Neste artigo, você vai descobrir o que está por trás de uma transformação digital verdadeira, quais são os elementos que sustentam esse processo e como aplicar esse conceito na prática.
O que realmente significa transformar uma empresa digitalmente?
Transformar uma empresa digitalmente não significa apenas digitalizar processos. Trata-se de repensar a forma como a operação funciona, integrando tecnologia, estratégia e gestão de maneira estruturada. A tecnologia é um meio, não o fim. Esse processo exige uma visão mais ampla e orientada a resultados. Quando bem aplicado, gera eficiência e maior competitividade.
Outro ponto essencial é a integração. Sistemas isolados não geram transformação real. Quando as ferramentas não se comunicam, os processos continuam fragmentados e a eficiência não evolui. A transformação acontece quando há conexão entre dados, fluxos e decisões. De acordo com Jean Pierre Lessa e Santos Ferreira, essa integração reduz falhas e melhora o fluxo de informações. Com isso, a operação se torna mais ágil e consistente.
Além disso, existe um componente cultural importante. Empresas que realmente se transformam digitalmente desenvolvem uma mentalidade voltada para adaptação, aprendizado contínuo e melhoria constante. Sem essa mudança interna, qualquer tecnologia perde impacto. A cultura influencia diretamente a forma como a tecnologia é utilizada.
Por que muitas empresas acreditam que estão evoluindo, mas não estão?

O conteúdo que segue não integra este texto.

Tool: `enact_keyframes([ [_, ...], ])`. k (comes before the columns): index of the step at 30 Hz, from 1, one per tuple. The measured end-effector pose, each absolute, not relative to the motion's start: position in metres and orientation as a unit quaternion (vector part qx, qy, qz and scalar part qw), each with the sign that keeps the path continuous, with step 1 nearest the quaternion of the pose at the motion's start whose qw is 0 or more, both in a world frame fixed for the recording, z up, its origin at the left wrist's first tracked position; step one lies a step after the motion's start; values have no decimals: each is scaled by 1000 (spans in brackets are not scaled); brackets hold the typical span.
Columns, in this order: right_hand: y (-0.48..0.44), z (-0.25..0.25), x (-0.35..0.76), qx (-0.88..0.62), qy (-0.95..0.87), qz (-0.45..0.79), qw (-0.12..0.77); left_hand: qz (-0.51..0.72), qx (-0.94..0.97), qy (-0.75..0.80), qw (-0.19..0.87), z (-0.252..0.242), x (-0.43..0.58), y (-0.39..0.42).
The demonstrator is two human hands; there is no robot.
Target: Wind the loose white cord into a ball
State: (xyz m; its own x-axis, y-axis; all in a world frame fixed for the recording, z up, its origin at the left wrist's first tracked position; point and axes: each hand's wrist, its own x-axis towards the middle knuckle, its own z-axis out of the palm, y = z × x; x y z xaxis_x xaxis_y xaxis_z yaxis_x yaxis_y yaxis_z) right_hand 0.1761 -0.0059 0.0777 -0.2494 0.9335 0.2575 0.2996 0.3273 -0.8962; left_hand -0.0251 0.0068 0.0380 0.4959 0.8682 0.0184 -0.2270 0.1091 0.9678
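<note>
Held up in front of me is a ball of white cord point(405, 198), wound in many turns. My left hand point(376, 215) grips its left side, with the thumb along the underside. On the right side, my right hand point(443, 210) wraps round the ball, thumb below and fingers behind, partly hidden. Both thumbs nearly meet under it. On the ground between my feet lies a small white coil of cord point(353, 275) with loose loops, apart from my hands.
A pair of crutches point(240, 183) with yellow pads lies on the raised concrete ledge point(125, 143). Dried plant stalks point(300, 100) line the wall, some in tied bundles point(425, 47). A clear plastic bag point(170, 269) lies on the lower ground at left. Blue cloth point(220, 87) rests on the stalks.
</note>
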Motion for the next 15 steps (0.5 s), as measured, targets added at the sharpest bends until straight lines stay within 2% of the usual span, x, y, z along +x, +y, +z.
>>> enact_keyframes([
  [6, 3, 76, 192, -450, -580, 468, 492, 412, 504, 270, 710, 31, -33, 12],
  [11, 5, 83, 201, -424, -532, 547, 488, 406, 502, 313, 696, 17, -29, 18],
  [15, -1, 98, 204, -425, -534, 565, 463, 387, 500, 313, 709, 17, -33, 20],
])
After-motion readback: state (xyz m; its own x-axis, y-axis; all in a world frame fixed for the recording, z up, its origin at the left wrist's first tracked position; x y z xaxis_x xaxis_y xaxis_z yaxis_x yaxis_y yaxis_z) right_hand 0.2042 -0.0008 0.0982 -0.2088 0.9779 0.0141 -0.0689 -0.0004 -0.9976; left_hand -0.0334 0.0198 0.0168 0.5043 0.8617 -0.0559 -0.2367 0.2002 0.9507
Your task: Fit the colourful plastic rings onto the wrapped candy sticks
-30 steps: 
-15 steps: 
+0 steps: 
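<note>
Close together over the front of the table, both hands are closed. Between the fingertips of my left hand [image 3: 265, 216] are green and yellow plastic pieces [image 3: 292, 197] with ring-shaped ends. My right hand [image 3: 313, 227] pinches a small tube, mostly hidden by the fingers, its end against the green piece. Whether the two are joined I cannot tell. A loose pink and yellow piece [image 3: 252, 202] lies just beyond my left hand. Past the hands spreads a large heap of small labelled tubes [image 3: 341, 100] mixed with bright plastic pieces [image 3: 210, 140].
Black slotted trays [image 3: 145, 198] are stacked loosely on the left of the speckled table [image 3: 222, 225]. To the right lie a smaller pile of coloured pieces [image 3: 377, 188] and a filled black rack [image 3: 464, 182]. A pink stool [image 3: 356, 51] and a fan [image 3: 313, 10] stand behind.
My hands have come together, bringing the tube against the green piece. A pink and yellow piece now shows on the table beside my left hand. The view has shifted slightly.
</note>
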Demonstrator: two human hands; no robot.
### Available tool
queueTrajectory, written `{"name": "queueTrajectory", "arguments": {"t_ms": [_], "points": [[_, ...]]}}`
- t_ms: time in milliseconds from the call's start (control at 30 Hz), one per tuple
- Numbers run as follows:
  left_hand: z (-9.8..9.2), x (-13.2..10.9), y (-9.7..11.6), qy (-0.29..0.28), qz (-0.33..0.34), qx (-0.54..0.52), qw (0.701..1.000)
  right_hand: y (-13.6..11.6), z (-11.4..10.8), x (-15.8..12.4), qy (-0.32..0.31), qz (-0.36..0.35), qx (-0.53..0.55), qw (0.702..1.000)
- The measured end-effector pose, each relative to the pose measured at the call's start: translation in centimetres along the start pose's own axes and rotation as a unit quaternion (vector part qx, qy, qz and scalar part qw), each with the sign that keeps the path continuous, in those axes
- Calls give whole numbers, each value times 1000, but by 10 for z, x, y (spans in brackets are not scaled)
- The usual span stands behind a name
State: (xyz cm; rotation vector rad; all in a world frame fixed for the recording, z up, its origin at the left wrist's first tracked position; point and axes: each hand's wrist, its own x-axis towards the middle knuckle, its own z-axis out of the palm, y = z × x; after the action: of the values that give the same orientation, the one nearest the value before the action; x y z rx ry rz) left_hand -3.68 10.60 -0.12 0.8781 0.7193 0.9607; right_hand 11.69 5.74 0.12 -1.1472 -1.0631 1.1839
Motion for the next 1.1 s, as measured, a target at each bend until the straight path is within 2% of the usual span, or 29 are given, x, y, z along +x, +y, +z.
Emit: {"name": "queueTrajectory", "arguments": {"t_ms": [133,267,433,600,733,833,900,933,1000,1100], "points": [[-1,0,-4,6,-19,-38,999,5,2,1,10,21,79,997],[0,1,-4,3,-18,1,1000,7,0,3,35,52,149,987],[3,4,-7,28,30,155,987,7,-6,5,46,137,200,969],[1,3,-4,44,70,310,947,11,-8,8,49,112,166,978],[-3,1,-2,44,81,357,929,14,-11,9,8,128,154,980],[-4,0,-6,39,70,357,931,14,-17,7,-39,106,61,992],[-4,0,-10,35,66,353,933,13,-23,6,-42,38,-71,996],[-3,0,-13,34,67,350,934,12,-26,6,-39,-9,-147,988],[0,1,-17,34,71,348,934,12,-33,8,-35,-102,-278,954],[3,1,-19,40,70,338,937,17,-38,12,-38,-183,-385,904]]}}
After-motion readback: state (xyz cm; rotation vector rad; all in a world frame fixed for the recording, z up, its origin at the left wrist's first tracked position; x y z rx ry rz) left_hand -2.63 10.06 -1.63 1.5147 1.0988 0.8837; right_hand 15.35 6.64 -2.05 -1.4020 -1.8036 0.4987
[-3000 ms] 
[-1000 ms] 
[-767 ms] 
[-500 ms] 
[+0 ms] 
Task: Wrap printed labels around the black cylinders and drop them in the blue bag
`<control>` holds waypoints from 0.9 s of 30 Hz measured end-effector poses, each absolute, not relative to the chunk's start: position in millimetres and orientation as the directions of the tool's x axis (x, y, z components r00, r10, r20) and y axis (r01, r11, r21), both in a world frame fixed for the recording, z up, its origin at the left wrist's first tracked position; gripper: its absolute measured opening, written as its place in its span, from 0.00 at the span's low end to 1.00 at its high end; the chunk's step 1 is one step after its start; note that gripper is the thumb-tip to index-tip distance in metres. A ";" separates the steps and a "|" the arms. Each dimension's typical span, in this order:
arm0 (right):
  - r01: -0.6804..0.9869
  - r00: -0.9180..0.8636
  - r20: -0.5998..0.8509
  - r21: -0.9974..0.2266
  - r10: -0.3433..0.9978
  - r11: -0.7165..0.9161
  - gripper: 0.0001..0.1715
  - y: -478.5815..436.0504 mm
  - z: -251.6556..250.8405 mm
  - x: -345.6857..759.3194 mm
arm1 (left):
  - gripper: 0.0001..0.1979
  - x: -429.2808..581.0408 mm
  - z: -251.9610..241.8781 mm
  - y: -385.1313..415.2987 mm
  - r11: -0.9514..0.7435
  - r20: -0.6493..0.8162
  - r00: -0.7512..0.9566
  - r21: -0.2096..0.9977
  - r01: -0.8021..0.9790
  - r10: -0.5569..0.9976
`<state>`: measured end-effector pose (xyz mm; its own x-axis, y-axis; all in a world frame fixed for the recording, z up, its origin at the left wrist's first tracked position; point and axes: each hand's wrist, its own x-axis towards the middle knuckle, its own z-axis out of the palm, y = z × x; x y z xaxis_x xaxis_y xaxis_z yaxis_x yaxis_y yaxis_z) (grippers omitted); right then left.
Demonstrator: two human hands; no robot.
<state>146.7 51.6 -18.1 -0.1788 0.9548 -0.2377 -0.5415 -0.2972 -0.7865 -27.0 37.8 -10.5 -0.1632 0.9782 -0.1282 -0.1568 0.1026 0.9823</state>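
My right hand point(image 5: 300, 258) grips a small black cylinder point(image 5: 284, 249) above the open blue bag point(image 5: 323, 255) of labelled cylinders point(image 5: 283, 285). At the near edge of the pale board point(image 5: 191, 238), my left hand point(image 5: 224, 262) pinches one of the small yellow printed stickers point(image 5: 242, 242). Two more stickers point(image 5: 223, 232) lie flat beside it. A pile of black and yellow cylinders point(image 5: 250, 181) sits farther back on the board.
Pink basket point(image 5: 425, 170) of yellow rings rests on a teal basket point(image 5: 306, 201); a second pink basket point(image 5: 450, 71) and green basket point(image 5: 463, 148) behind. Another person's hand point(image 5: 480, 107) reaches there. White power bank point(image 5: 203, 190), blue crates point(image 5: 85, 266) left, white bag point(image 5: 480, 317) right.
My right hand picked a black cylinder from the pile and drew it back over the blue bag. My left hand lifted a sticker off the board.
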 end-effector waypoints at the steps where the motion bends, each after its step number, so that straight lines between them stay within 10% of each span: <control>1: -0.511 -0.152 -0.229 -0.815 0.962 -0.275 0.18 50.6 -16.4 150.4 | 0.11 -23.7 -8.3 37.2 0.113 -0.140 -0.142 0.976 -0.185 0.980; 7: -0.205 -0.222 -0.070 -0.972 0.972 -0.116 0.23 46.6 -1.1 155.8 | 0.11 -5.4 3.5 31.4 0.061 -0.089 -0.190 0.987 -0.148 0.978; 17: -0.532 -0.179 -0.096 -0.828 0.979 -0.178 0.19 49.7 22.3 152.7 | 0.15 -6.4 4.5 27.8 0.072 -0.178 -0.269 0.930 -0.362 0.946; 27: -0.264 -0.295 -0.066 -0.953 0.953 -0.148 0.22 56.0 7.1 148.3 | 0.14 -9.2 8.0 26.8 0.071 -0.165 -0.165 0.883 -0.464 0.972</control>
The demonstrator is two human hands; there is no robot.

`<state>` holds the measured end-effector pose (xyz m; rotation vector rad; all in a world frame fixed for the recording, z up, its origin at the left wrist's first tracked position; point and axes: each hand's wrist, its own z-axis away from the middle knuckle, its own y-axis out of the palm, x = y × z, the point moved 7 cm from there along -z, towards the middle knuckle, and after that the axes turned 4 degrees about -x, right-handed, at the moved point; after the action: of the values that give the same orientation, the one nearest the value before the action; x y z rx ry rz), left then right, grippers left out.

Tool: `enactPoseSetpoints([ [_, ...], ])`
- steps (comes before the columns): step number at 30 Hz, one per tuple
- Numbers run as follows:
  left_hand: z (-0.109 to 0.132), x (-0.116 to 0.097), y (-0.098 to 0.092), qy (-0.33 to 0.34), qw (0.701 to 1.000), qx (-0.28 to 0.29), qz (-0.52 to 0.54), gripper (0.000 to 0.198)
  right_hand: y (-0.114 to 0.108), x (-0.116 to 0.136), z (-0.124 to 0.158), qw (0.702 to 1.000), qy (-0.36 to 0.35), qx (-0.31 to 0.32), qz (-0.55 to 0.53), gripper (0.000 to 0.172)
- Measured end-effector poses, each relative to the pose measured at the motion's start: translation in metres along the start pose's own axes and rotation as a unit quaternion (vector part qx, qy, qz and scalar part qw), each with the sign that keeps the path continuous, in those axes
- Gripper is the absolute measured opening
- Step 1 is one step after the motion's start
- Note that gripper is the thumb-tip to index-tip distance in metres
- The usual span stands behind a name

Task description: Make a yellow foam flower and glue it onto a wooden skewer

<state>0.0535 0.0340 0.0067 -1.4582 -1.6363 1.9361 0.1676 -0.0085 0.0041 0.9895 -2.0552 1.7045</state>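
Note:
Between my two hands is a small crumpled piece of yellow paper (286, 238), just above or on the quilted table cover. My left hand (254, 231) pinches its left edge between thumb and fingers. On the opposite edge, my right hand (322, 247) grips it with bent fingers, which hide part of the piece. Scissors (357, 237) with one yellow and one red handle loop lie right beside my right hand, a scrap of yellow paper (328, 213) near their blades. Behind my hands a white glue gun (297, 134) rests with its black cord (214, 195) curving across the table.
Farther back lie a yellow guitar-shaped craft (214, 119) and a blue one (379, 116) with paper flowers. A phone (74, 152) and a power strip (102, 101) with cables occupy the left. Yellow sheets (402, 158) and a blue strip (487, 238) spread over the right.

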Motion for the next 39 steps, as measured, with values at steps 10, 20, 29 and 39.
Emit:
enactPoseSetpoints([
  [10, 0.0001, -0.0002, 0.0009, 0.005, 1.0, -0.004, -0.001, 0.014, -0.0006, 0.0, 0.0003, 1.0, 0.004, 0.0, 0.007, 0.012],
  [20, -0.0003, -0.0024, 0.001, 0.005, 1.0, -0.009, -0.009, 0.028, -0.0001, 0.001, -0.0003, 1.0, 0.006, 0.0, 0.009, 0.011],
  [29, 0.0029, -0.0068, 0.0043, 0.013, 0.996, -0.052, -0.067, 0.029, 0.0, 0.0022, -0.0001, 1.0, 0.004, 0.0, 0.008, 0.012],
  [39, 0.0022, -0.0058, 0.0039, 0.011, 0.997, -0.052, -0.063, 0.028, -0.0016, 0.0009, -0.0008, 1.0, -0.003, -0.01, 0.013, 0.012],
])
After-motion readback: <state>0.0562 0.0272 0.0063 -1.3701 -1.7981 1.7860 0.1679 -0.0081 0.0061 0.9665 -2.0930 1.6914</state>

Segundo Jean Pierre Lessa e Santos Ferreira, um dos principais motivos é a adoção superficial de tecnologia. Implementar sistemas sem revisar processos apenas transfere problemas antigos para um ambiente digital. O resultado é uma operação diferente na forma, mas igual na prática. Essa abordagem limita os ganhos esperados com a transformação. Sem ajustes estruturais, a eficiência não evolui. Com isso, a empresa mantém os mesmos gargalos em um novo formato. A mudança aparente não se traduz em melhoria real.

Outro fator relevante é a falta de estratégia. Muitas empresas investem em tecnologia sem clareza sobre o objetivo. Sem direcionamento, as ferramentas não se conectam e não geram valor real para o negócio. A ausência de planejamento compromete o retorno do investimento. Com isso, a tecnologia deixa de ser vantagem e passa a ser apenas um custo. A falta de alinhamento reduz o impacto das iniciativas digitais. Isso dificulta a geração de resultados consistentes ao longo do tempo.
Qual é o papel da tecnologia nesse processo?
A tecnologia é o elemento que viabiliza a transformação, mas precisa ser aplicada de forma estratégica. Ferramentas bem utilizadas aumentam a eficiência, reduzem erros e melhoram o controle das operações. Esse uso inteligente potencializa os resultados da empresa. Com aplicações bem direcionadas, a tecnologia deixa de ser suporte e passa a ser diferencial competitivo.
Outro ponto importante, destacado pelo diretor de tecnologia, Jean Pierre Lessa e Santos Ferreira, é a automação. Processos automatizados liberam tempo e reduzem a dependência de atividades manuais. Isso permite que a equipe foque em tarefas mais estratégicas e relevantes para o crescimento. A redução de tarefas repetitivas aumenta a produtividade. Com isso, a operação se torna mais eficiente e orientada a valor.
Além disso, a tecnologia possibilita maior visibilidade. Com dados organizados e acessíveis, as decisões se tornam mais rápidas e assertivas. Esse nível de controle é essencial para acompanhar a evolução do negócio. A informação clara reduz incertezas na gestão. Assim, a empresa ganha mais precisão e segurança nas decisões.